**WHAT TO DO**
Transcribe the material from its first line onward, ending with the line that contains "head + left" and adding nothing beyond it.

── EXTRACTED DATA ──

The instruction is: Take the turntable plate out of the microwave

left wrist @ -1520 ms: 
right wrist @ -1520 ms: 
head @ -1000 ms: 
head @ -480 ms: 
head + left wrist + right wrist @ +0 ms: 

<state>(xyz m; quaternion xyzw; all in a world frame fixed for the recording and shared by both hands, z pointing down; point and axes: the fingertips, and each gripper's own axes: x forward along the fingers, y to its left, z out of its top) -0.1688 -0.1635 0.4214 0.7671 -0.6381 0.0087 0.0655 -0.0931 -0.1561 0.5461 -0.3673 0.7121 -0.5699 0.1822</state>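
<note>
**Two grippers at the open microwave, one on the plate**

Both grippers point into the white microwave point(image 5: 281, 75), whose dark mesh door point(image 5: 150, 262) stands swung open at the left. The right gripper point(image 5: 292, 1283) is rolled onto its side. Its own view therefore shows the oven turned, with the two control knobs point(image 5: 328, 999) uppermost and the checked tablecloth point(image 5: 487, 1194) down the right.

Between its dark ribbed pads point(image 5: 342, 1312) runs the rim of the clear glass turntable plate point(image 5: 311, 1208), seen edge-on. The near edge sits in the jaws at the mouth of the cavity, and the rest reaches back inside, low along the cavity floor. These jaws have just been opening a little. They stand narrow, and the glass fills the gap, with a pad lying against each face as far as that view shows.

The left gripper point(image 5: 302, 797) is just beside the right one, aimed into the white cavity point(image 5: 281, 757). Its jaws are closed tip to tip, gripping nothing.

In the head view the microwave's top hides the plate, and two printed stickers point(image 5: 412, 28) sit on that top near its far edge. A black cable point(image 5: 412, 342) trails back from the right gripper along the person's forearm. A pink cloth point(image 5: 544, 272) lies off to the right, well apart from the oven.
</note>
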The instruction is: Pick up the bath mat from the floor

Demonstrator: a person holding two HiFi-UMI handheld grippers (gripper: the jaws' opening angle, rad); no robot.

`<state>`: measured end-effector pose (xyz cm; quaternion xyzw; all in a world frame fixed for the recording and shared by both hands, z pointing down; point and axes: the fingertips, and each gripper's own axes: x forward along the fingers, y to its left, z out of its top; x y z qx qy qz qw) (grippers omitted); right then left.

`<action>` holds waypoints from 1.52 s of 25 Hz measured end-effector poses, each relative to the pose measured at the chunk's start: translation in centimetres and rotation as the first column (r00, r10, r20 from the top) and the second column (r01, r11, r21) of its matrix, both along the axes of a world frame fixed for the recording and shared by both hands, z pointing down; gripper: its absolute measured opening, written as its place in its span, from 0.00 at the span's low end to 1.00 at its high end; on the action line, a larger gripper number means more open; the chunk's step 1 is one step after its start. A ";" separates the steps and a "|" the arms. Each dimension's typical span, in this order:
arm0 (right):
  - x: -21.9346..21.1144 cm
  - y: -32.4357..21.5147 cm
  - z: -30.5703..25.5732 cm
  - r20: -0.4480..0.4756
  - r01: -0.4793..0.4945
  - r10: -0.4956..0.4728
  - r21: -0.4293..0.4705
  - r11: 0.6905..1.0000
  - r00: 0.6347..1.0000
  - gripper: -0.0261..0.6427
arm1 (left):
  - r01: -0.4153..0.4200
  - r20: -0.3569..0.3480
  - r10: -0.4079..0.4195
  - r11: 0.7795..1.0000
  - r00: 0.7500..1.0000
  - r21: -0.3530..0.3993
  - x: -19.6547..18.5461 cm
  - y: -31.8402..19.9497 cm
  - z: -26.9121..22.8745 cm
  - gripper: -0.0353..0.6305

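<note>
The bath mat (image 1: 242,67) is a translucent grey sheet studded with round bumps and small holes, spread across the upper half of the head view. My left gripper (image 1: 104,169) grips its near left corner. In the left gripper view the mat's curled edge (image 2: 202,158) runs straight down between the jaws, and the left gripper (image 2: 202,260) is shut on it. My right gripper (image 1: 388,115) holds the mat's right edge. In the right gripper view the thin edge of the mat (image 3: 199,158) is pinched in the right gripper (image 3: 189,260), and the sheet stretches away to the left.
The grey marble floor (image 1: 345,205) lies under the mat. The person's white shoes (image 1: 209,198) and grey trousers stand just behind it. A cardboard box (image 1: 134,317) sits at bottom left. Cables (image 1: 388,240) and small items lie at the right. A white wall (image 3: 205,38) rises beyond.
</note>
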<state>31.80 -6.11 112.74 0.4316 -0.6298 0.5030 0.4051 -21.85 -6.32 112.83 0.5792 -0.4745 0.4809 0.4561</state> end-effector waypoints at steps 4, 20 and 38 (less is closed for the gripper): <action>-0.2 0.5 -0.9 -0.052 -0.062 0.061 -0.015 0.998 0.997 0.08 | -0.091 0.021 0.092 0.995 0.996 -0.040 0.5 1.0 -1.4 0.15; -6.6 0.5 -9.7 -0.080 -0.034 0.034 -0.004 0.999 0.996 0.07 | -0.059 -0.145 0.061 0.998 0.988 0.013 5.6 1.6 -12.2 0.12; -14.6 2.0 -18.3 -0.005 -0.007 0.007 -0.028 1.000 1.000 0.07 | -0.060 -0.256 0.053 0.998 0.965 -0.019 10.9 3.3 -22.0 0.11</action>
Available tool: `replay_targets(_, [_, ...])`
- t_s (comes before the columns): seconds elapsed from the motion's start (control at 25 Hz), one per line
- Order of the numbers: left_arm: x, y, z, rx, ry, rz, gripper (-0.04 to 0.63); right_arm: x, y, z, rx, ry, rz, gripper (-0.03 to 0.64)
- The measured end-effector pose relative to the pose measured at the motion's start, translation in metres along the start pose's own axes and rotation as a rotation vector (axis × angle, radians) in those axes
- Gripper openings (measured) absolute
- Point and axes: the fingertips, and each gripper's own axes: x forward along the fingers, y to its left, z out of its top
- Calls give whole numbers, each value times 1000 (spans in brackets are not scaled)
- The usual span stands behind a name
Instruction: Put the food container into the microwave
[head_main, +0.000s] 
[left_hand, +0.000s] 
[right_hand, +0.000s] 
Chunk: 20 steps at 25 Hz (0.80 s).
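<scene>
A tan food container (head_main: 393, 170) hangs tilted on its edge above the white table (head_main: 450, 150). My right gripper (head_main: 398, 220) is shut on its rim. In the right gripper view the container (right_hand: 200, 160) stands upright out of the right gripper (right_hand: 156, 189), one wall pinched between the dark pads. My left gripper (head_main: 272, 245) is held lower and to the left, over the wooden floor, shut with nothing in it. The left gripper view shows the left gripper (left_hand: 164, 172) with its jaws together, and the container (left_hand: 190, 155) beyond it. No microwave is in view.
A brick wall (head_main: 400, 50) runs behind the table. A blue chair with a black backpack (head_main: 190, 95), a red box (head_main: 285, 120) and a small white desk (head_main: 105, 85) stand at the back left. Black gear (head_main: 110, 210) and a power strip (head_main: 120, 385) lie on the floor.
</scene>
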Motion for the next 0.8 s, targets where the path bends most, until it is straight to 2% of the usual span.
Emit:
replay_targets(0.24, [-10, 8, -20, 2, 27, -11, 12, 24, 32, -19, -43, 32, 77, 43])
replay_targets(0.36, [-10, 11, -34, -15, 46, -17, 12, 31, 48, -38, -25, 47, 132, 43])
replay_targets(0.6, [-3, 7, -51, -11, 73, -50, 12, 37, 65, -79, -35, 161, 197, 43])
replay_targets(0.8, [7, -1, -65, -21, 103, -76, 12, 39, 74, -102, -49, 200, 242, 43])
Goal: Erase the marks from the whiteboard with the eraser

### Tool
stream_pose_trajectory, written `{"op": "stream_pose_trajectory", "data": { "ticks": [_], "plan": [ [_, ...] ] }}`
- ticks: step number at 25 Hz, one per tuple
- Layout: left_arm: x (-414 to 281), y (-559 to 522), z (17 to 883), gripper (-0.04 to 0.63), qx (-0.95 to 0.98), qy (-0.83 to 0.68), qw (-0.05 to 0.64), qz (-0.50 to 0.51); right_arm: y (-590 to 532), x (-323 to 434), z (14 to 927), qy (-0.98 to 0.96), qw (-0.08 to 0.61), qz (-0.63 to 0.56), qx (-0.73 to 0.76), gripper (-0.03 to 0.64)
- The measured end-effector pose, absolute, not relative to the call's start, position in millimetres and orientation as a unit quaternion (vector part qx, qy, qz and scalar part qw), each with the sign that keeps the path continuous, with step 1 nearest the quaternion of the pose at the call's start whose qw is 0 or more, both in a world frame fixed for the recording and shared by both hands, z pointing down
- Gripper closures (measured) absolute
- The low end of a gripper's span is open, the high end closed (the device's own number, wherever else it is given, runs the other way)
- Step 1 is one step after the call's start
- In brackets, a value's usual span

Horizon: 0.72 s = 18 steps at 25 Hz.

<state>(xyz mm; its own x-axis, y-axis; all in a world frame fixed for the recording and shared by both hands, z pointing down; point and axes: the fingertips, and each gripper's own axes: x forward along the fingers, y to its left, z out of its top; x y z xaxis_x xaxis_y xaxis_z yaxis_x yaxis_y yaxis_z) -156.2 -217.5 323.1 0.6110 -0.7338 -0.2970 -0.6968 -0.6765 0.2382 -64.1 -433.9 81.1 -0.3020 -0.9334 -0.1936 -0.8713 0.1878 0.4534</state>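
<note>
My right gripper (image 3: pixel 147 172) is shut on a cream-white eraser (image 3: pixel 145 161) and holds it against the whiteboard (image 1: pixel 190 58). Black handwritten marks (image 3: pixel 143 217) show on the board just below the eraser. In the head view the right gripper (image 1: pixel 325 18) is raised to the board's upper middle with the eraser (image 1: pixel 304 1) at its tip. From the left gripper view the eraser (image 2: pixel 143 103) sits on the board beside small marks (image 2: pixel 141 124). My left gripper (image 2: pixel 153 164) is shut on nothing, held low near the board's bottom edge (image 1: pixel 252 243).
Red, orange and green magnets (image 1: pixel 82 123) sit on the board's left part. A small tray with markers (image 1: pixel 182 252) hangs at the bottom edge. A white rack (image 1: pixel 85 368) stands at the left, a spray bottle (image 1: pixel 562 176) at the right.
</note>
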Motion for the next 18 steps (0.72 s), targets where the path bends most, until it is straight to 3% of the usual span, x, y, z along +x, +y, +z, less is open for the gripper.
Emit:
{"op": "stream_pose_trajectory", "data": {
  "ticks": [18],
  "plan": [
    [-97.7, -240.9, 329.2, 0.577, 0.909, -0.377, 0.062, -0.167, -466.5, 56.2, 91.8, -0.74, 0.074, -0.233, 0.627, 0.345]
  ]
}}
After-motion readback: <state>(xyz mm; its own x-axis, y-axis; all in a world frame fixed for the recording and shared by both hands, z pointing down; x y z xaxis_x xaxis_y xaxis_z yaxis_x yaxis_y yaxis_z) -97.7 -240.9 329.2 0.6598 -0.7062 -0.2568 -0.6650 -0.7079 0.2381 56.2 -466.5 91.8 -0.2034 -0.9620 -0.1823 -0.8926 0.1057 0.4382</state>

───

**RESPONSE FOR THIS EXERCISE**
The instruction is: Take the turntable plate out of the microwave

left wrist @ -1520 ms: 
right wrist @ -1520 ms: 
head @ -1000 ms: 
head @ -480 ms: 
head + left wrist + right wrist @ +0 ms: 

The output is finished.